Uno, a pesar de la presión mediática y política a la que se ve sometido estos días después de los atentados de París (como pasó después de los de Madrid o New York), se resiste a usar el término guerra para definir lo que nos está sucediendo. Ni siquiera con matices (guerra de guerrillas, guerra difusa, guerra asimétrica, guerra no convencional, guerra subterránea, etc.) ese sustantivo explica lo que está ocurriendo en Europa. Sí sirve para definir lo que está ocurriendo en Siria, en Libia, en Irak o en otros lugares del mundo, lo que justifica en parte nuestro error, ya que los europeos (y los norteamericanos, rusos y algunos más) estamos involucrados, militar y moralmente, en los terribles acontecimientos de esas zonas y, además, porque es desde allí desde donde se planean los atentados luego perpetrados en nuestros territorios. Pero estar en guerra es algo más grave (veamos las dos guerras mundiales, la chino-japonesa, la de los cien días, la civil española) y por eso debemos ser muy cuidadosos a la hora de declararla o de dejar que nos la declaren.

Los fanáticos religiosos, sean del signo que sean, son nuestros enemigos porque la religión extremada y extremista es uno de los peores inventos de la raza humana. Pero darles el gustazo, a los que atizan desde dentro de esas religiones el odio, la intolerancia, el afán de venganza o el rencor histórico, de aceptarles que estamos en guerra es un acto, a mi parecer, irresponsable. Irresponsable, para empezar, porque da alas a sus reivindicaciones (si las ponemos en el centro de nuestro discurso aunque sea para denunciarlas las hacemos más fuertes y reales de lo que de verdad son) y porque convierte en actores principales a los que estaban llamados a ser, por muy villanos que se proclamen y muchas barbaridades que cometan, meros actores secundarios. E irresponsable, además, porque les dota de un estatuto político, legal y social que, por atacarles a ellos, nos debilita a los que no somos como ellos. Entender esto es difícil cuando uno se encuentra cegado por la sangre, pero tenemos la obligación de hacerlo si queremos que la situación tampoco se desmadre para nosotros.
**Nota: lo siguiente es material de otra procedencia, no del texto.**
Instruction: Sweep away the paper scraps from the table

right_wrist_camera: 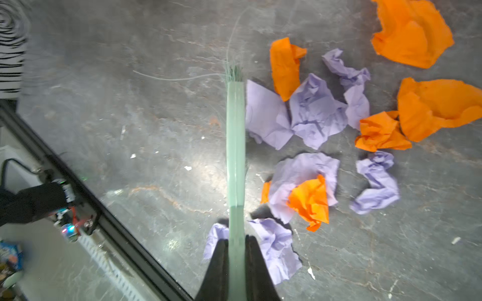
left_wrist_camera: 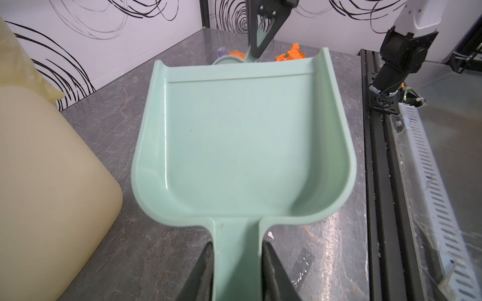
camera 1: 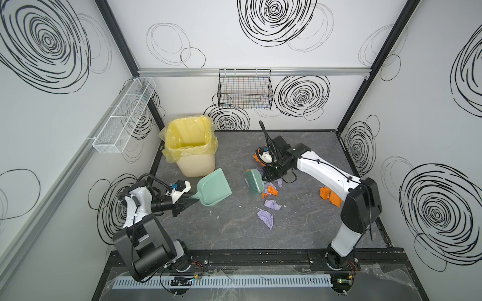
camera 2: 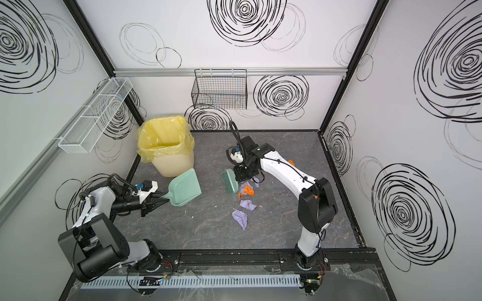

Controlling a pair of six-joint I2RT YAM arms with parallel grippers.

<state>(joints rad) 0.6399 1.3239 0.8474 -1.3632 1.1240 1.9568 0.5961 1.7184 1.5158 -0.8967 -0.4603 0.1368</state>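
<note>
My left gripper [camera 1: 188, 200] [left_wrist_camera: 238, 247] is shut on the handle of the mint-green dustpan [camera 1: 215, 189] [left_wrist_camera: 242, 135], whose pan is empty and whose open lip faces the middle of the table [camera 1: 234, 234]. My right gripper [right_wrist_camera: 236, 241] points down and is shut on the handle of a mint-green brush [camera 1: 254, 181] [right_wrist_camera: 236, 146], bristles at the table. Paper scraps lie beside the brush on the side away from the dustpan: lavender wads [camera 1: 266, 219] [right_wrist_camera: 315, 112] and orange ones [camera 1: 272, 190] [right_wrist_camera: 412, 34]. More orange scraps [camera 1: 330, 195] sit partly hidden under the right arm.
A cream bin with a yellow liner [camera 1: 191, 148] stands at the back left, close behind the dustpan. A black wire basket [camera 1: 245, 90] and a white one [camera 1: 125, 114] hang on the walls. A black rail [camera 1: 247, 256] runs along the table's front edge.
</note>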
En New York, Madrid o París ha habido muchas víctimas fruto de un concepto podrido de religión y de política del que los occidentales no somos inocentes del todo. Nuestras injusticias y nuestros errores allende y aquende nuestras fronteras han servido para avivar ese fuego destructor que de vez en cuando nos abrasa. No se trata de trazar una raya en el suelo y poner a un lado los buenos y al otro los malos. Se trata de dejar de cometer injusticias y errores al tiempo que se persigue a los que, amparándose en ellas, se consideran legitimados para devolvernos ojo por ojo y luego subir la apuesta de atrocidades en una espiral macabra a la que cada vez se le ve más lejos el fin o la solución.

No estamos en guerra. No hay guerra. No dentro de Europa. Hay tensiones que hay que rebajar por todos los medios lícitos y hay un reguero de víctimas que tendríamos que hacer lo posible por detener (también, que no se nos olvide, las víctimas de género, las de accidentes de tráfico o las derivadas de las desigualdades sociales y los recortes sanitarios, que multiplican las anteriores por mucho). Porque si nos metemos en ese pozo negro y sin fondo que conlleva cualquier lógica de guerra nos haremos más daño del que estamos intentando evitar. Eso ya lo hemos visto demasiadas veces como para no haber aprendido de ello.